Strikingly, we found that Grip71 and γ-tubulin were coimmunoprecipitated with GFP-SubitoΔN much more efficiently than with GFP-Subito (Fig. 6). This demonstrated that the N-terminal region suppresses the interaction between Subito and the γ-tubulin complex, which explains why SubitoΔN is hyperactive in nucleating microtubules in vivo and in vitro. When Grip71 was depleted from ovaries, γ-tubulin was not coimmunoprecipitated with either GFP-SubitoΔN or Subito, confirming that Grip71 mediates the interaction between Subito and the γ-tubulin complex (Fig. 6). These results show that the N-terminal region inhibits the interaction between Subito and Grip71, hence between Subito and the γ-tubulin complex.
Our in vivo and in vitro analysis uncovered a novel microtubule nucleation pathway specific to oocytes, which is mediated by the conserved kinesin-6 Subito/MKlp2. Subito recruits the γ-tubulin complex to the spindle equator via Grip71/NEDD1, acting complementarily to Augmin which fulfils this role at the spindle poles. A loss of either pathway does not reduce bulk spindle microtubules, but together, they are essential for the assembly of most spindle microtubules in oocytes. We demonstrated that Subito can interact with the γ-tubulin complex through Grip71 and induce microtubule nucleation from pure tubulin dimers in vitro. Interestingly the N-terminal region of Subito suppresses its interaction with the γ-tubulin complex, and prevents ectopic assembly of microtubules in oocytes. Therefore, this novel microtubule nucleation pathway is central to assemble the meiotic spindle around chromosomes and, as importantly, to suppress ectopic microtubule nucleation in the ooplasm.
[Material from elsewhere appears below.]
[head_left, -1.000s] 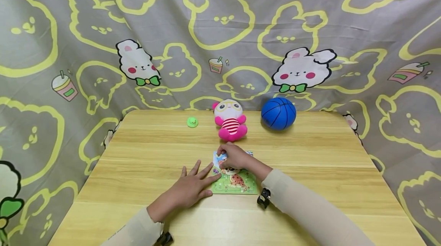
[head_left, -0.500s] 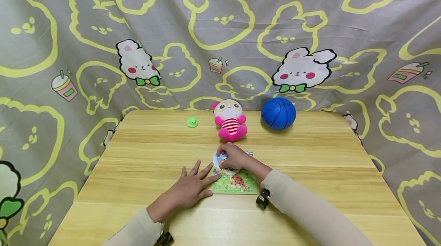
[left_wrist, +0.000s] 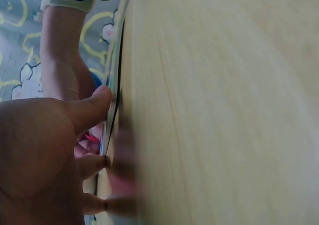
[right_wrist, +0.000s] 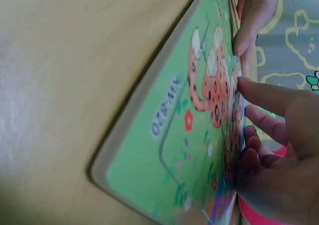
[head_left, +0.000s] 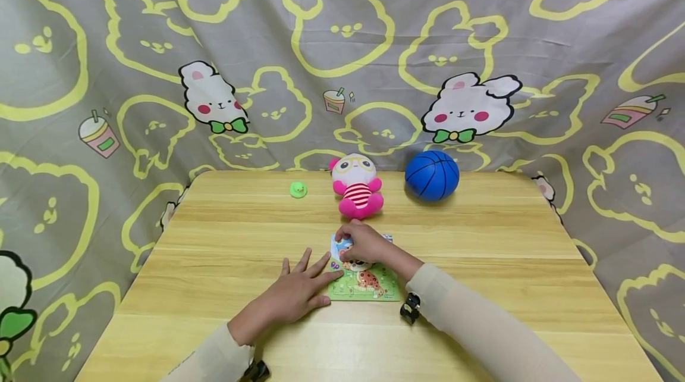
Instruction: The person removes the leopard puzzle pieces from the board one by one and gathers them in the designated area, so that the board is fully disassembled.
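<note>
A wooden jigsaw puzzle (head_left: pixel 345 291) with a spotted leopard on green grass lies flat on the table. My right hand (head_left: pixel 366 245) reaches over its upper part, thumb and fingers bent around a blue-and-orange puzzle piece (head_left: pixel 344 247) at the upper left. In the right wrist view, the thumb (right_wrist: pixel 264 93) touches the picture surface and the other fingers curl beyond it. My left hand (head_left: pixel 299 291) lies palm down with spread fingers, its fingertips and thumb at the puzzle's left edge. The right hand hides the leopard's head in part.
Behind the puzzle sits a pink-and-white panda plush (head_left: pixel 357 188). A blue basketball (head_left: pixel 432 176) is to its right and a small green duck toy (head_left: pixel 298 190) to its left. A patterned grey curtain (head_left: pixel 267 43) surrounds the wooden table (head_left: pixel 214 239) at the back and sides.
Both hands keep almost the same place on the puzzle. The whole head view shifts very slightly; the toys and puzzle stay put.
</note>
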`<action>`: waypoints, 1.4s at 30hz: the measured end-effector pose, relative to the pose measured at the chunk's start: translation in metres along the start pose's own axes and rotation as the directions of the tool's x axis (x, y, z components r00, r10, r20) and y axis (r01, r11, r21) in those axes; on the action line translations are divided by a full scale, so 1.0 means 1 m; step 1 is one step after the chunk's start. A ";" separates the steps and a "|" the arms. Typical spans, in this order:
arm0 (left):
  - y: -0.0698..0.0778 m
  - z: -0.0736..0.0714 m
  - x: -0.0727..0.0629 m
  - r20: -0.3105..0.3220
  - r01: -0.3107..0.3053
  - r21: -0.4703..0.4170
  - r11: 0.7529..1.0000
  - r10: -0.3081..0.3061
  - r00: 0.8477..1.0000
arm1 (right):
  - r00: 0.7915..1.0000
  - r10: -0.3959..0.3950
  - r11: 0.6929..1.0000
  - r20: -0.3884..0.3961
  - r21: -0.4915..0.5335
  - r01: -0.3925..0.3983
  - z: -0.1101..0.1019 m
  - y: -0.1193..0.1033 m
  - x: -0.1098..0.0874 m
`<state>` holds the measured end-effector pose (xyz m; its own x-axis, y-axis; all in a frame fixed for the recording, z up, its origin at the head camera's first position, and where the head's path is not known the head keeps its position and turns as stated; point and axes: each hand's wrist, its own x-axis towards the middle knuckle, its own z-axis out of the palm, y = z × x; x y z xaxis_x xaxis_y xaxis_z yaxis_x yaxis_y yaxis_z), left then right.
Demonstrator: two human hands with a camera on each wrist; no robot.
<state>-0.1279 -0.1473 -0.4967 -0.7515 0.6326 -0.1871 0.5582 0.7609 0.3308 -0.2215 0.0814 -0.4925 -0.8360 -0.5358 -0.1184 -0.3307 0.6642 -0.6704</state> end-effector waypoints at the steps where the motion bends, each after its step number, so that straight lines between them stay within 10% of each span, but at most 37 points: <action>1: 0.000 0.000 0.000 -0.001 0.001 -0.004 1.000 -0.001 1.000 | 1.000 -0.005 1.000 0.004 -0.007 0.005 0.000 0.000 0.000; 42: 0.003 -0.001 0.001 -0.012 0.008 -0.027 1.000 -0.008 1.000 | 0.999 -0.021 0.993 0.040 0.117 0.016 -0.010 0.007 0.002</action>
<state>-0.1272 -0.1447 -0.4947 -0.7603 0.6246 -0.1785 0.5426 0.7617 0.3542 -0.2304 0.0902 -0.4903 -0.8107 -0.5699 -0.1340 -0.2903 0.5901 -0.7533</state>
We propose the following model of spatially restricted spindle assembly in Drosophila oocytes (Fig. 7). In the vicinity of the chromosomes, Subito binds to microtubules in the spindle equator and recruits the γ-tubulin complex through Grip71 to nucleate new microtubules. In the same manner, Augmin localizes to the spindle poles where it nucleates microtubules. Away from chromosomes, the N-terminal region of Subito suppresses its interaction with the γ-tubulin complex and therefore prevents ectopic microtubule nucleation.
Taking advantage of Drosophila oocytes, we combined genetic, cytological, and biochemical approaches to uncover a novel oocyte-specific microtubule nucleation pathway. Unique features of oocytes, such as lack of centrosomes and a large volume, are also characteristics of oocytes from other species including humans. Furthermore, all proteins mentioned here, such as Subito/MKlp2, Grip71/NEDD1, Augmin, and the γ-tubulin complex, are widely conserved (Jang et al., 2005; Haren et al., 2006; Lüders et al., 2006; Lawo et al., 2009; Uehara et al., 2009; Kollman et al., 2011; Teixidó-Travesa et al., 2012). Therefore, a similar mechanism to this novel nucleation pathway is likely to be operating in oocytes of other species to assemble the meiotic acentrosomal spindle.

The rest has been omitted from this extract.